Under the mandate of Penal Code section 1111, the trial court instructed the jury Genessa Geddry was an accomplice to the residential burglary; as to that offense, her testimony had to be corroborated; and as to that offense, her testimony “ought to be viewed with distrust.” (CALJIC Nos. 3.10, 3.18.)
These instructions flaunted common sense. By every measure of experience and reason, Genessa’s testimony concerning the residential burglary should have been (and no doubt was) viewed with trust, not distrust.
First, Genessa had no “expectation of conditional clemency.” Before she testified, she had admitted the truth of the juvenile petition filed against her [1029]and had already served her time in custody. Therefore she had nothing to gain by her testimony and, in Wigmore’s words, “the whole basis of distrust fails.” (7 Wigmore, Evidence, supra, § 2057, p. 417.)
Second, her testimony was congruent with the assistant manager’s testimony (which recapitulated her “blow by blow” description of the burglary during her 15- to 20-minute 9-1-1 telephone call), consistent with the testimony of Martinez, Harry Slaughter, and Timothy Petersen, and corroborated by physical evidence.
Third, rather than minimize her involvement and magnify appellant’s, she did the opposite. Genessa testified she, appellant, and Martinez did not discuss committing a burglary. Yet, she readily testified, it was she who broke the bathroom window, she who climbed in the window, and she who then opened the front door.
Fourth, Genessa was unmistakably biased in appellant’s favor. Her appearance for the prosecution was compelled, her testimony grudging, her love for appellant unequivocal and readily admitted. By any criteria—other than the law’s—any testimony by Genessa inculpatory of appellant ought to have been viewed, not with distrust, but with trust.
But not only did the mandatory instruction require the jury to view Genessa’s trustworthy testimony with distrust, it allowed her ««trustworthy testimony to be viewed without distrust.
When asked about appellant’s involvement in the murder, Genessa feigned forgetfulness. When asked about her statements to the police that appellant had used the stolen .38-caliber weapon, she denied making the statements. She denied appellant described the murder victim, claimed she assumed the victim had blond hair, and finally conceded that if it was in the tape transcript, appellant must have told her the victim was “a white guy with long hair.”

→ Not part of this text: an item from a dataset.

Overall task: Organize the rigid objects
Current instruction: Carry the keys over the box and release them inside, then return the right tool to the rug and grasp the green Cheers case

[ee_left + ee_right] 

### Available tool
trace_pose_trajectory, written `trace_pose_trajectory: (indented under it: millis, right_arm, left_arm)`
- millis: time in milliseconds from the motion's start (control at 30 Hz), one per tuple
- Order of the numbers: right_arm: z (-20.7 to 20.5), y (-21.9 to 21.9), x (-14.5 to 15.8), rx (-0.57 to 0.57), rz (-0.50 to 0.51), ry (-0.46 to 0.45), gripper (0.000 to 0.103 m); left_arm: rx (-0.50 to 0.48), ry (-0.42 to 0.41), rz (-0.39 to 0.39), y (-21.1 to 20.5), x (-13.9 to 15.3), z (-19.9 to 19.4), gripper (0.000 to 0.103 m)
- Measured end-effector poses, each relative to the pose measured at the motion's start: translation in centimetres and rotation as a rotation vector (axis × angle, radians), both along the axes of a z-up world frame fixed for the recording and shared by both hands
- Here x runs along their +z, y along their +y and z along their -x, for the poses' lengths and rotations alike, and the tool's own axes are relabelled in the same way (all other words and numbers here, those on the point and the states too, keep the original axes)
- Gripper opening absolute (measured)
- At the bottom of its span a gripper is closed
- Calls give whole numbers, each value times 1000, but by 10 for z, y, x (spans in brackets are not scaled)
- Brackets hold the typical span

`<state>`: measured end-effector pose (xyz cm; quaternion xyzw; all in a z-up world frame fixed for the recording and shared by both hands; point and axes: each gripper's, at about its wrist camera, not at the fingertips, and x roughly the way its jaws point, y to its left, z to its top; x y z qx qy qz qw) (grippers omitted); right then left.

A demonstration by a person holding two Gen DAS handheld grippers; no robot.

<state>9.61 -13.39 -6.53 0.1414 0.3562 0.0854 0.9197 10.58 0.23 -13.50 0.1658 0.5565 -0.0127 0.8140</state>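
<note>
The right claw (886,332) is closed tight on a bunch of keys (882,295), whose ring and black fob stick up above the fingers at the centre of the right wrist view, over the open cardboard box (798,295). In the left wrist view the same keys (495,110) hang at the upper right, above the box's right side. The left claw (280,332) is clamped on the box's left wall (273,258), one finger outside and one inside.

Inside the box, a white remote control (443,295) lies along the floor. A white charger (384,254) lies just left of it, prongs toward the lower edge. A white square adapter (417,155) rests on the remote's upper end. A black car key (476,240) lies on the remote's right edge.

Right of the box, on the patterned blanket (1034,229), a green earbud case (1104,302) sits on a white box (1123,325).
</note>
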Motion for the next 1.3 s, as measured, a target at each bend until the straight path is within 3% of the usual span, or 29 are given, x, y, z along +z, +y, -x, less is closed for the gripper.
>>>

The exasperated trial court had this sidebar reaction: “Everyone knows she’s lying through her teeth. She still loves the guy. She’s an idiot.”
But since none of this testimony related to Genessa’s accomplice role in the residential burglary, it was not to be viewed without distrust.
Also perversely exempt from “distrust” was the entire testimony of non-accomplice Gerardo Acosta. Although he admitted involvement in cocaine selling, admitted stealing $100 from the dead or dying Gerald McNally, did [1030]not summon aid for McNally, and did not inform the police about appellant —the last person seen with an alive McNally—his testimony was not to be viewed with distrust.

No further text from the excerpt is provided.